階段の上の方に並んでいた私達はステージのほぼ中央、
前から3列目、手を伸ばせばバディと握手できるかもしれないという
好位置に立つことができた。
会場の後ろの方は一段高くなっており、
立ち見のスペースを取り囲むようにテーブルと椅子が用意されている。
すでにその席に座ってくつろいでいる人も何人かいた。

お代わりの飲み物を取りに行きたくても、
立ち見フロアーには椅子がないため場所を確保することができない。
1杯のビールで1時間立ち尽くしながら
私達はひたすらライヴが始まるのを待っていた。
もう心の中はドキドキである。疲れたなんて言っていられない。
ステージを見上げるとヴォーカルのマイク・スタンドは1本しかなく、
そこから視線をずっと下にたどりながら床を見ると
深紅に白の水玉の入ったバディ専用のフット・ペダルを発見した。
さすがバディ・・・ペダルまで水玉だったとは!Tさんと苦笑し合う。

7時の開演時、ホールは満員電車状態となっており
バディの登場を待ちわびる熱気で一杯になっていた。
ドラム、ベース、サイド・ギター、キーボード、サックスという
バック・メンバーが出てくると会場からどよめきが起こり、
興奮の渦に包まれながら演奏が始まる。

イントロはなぜかアース・ウィンド&ファイヤーの
『ゲッタウェイ』らしきメロデイー。
と思ったらいきなりブルース・ナンバーにすりかわった。

ベーシストはOrlando Wrightという人で、
ベースの音色は低くタイトでシャープな感じ。
Orlandoからは真面目な雰囲気が漂っていた。

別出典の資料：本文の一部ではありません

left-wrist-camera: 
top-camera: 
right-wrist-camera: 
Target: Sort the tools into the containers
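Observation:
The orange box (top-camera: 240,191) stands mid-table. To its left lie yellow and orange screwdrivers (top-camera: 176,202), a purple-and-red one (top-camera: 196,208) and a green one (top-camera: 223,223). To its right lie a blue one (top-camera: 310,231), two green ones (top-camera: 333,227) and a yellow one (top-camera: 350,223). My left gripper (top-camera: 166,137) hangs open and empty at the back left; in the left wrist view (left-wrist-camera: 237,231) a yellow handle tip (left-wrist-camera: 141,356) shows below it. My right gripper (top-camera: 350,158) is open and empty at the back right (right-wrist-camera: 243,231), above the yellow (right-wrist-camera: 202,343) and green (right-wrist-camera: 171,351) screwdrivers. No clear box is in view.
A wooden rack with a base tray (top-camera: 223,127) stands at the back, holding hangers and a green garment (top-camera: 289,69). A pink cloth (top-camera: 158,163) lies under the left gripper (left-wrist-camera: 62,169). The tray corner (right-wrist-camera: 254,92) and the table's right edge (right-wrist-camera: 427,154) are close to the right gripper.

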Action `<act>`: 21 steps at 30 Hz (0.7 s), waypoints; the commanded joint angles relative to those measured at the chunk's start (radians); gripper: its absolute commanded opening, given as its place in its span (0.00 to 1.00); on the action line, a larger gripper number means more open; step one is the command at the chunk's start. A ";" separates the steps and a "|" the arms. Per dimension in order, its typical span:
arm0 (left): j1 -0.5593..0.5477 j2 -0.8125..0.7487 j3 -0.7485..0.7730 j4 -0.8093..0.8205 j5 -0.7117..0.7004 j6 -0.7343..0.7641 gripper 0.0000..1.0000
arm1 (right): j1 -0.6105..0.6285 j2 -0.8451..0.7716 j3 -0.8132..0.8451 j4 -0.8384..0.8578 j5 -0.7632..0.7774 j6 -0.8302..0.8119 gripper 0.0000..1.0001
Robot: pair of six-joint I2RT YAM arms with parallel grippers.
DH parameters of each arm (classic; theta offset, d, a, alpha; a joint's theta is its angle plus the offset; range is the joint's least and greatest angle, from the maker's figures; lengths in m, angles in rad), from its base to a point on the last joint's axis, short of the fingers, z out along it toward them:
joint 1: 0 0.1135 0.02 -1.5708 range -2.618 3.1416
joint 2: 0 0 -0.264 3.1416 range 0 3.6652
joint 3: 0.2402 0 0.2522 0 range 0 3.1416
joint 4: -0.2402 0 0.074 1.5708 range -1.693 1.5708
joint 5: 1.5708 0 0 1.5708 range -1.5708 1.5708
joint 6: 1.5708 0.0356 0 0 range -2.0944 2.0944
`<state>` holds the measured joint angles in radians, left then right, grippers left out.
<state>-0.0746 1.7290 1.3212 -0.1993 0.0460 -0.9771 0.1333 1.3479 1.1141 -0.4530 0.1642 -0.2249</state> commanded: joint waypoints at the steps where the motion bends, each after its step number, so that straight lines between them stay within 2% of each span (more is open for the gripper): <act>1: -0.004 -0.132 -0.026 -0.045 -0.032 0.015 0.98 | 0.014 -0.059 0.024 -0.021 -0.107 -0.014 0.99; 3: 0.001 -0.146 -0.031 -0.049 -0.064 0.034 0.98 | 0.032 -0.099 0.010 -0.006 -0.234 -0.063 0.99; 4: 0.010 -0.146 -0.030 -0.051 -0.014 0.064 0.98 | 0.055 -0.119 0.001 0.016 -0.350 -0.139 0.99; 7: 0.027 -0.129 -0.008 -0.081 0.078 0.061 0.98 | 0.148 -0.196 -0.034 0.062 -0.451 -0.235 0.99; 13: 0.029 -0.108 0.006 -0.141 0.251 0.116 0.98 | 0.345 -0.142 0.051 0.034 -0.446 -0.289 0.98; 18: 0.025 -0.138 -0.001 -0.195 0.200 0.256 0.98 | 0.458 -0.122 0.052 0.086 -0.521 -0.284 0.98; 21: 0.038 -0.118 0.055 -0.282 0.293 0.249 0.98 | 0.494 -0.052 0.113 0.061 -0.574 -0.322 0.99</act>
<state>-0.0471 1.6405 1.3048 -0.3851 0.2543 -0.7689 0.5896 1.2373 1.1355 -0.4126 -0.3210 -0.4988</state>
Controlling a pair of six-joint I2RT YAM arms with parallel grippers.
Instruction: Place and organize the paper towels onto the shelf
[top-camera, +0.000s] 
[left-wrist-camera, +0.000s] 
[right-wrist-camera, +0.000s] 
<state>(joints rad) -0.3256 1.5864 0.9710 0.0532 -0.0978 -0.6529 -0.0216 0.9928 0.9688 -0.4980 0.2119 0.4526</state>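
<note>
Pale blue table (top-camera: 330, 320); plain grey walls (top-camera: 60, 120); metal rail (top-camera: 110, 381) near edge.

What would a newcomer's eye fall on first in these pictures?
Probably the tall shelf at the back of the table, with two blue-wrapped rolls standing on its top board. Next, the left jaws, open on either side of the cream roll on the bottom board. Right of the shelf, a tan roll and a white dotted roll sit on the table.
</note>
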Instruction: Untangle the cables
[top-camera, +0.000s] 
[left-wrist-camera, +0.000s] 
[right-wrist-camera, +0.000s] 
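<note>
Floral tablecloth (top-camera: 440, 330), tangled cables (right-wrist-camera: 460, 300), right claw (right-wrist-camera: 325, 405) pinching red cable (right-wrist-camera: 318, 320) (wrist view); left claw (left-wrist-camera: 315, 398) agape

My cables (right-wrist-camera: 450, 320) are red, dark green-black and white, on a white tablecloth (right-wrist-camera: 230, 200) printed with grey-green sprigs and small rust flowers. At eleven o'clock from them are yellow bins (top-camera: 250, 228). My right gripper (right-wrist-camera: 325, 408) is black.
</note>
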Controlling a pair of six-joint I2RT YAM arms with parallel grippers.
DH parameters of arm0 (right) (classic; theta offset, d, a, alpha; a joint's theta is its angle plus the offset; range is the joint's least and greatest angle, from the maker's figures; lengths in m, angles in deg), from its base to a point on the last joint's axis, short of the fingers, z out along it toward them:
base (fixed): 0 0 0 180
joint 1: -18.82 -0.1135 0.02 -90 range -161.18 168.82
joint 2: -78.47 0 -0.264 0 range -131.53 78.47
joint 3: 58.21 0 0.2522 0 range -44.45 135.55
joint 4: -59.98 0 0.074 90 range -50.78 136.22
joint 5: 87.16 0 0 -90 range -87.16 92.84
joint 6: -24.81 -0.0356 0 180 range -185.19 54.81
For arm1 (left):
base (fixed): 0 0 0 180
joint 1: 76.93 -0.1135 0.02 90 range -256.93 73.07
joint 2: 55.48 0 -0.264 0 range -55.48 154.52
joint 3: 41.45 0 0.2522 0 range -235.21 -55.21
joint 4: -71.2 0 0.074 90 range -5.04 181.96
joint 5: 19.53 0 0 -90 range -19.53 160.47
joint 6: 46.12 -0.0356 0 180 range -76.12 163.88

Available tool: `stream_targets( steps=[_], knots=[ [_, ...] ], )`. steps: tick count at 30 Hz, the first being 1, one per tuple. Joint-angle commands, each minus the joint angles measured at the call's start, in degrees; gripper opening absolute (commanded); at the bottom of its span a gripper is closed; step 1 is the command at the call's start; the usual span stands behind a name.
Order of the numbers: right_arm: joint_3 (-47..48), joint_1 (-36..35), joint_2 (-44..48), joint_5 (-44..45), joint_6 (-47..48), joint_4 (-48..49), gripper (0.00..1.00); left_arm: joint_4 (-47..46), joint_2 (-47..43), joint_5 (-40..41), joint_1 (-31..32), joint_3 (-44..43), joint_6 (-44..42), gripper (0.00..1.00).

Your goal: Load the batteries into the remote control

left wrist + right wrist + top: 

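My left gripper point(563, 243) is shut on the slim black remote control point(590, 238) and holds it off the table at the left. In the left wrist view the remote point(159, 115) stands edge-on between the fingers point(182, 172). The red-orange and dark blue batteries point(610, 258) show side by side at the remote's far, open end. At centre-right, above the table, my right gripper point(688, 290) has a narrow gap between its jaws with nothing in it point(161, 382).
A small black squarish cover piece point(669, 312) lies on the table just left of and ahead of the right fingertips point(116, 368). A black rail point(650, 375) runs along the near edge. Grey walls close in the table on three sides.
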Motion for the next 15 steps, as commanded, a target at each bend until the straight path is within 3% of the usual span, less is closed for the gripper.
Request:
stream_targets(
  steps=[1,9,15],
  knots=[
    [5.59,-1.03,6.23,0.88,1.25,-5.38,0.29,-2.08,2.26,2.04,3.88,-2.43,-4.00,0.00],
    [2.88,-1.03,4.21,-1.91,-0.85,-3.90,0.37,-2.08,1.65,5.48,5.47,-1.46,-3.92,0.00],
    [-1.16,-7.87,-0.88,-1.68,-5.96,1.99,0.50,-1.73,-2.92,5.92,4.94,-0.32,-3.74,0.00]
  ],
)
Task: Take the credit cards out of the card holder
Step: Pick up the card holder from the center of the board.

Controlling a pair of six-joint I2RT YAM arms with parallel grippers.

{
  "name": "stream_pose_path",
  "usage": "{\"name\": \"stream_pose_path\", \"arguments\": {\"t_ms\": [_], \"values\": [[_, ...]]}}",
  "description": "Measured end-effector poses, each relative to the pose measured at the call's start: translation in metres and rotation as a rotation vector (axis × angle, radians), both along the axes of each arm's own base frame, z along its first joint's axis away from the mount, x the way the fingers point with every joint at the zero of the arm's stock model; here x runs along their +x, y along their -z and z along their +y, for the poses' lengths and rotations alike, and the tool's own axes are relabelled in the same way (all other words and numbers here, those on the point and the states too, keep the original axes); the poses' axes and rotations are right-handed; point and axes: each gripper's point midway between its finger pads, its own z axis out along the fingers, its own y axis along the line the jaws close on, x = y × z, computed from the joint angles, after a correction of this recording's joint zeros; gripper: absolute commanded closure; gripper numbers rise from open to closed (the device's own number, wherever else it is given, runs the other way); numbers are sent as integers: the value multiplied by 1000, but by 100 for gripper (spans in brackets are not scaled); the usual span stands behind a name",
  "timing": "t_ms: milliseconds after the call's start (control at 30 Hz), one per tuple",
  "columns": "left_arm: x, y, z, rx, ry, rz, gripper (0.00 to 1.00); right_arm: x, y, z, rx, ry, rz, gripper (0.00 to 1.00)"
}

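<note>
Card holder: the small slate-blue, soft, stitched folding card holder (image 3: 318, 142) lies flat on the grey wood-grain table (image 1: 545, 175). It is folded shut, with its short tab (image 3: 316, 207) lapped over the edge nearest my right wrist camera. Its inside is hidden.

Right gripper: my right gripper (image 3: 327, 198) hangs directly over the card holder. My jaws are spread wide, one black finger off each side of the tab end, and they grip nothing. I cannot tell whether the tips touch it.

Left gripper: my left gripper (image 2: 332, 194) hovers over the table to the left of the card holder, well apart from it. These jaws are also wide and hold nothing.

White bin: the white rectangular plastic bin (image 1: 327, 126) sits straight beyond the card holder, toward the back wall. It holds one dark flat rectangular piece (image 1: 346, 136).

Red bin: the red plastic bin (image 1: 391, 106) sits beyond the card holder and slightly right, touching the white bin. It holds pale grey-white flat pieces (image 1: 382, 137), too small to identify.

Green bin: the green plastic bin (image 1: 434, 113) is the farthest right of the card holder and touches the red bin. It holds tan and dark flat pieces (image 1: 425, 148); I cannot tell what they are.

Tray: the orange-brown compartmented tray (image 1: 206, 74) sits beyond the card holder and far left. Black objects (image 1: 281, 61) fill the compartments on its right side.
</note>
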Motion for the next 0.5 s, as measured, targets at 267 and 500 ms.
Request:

きっと服装のせいだろう。
サイド・ギタリストのRic Hallと仲良く並んで4弦ベースを弾いていた。
ドラマーはTim Austinで、キーボードはMarty Sammon。
サングラスをかけ、ゼブラ柄のサックスを抱えたスキン・ヘッドの
Jason Moynihanがルックス的にかなり目立っていた。

多分キーボードのMartyだったと思う。
彼が観衆を煽るようにバディの紹介をした。
今日の観衆のノリはとにかく凄まじい。
ブルースというよりはハード・ロックのライヴを聴きにきているみたいだった。

バディの名を数回Martyが叫んだ直後、
みんなの視線は向かってステージ左側の後方にある通路に集中した。
私も固唾を飲みながら見つめた。
その数十秒後にバディがキャラメル色のフェンダー・テレキャスターを抱えて登場!

その途端、会場全体から大歓声がこだまし、
後ろから一気に押されて私は前から2列目になってしまった。
ステージは手のひじがおけるぐらいの高さで、
かぶりつきの人達はお腹をステージの側面に付け、
後ろからの圧力に耐えながら観ているといった状態。
2列目といってもバディとの距離は最前列の人達と
ほとんどかわらない。

今までの人生で、世界的なビッグ・アーティストのライヴを
こんな至近距離で観たことなど一度もなかった。
私の心は、完全に舞い上がっていた。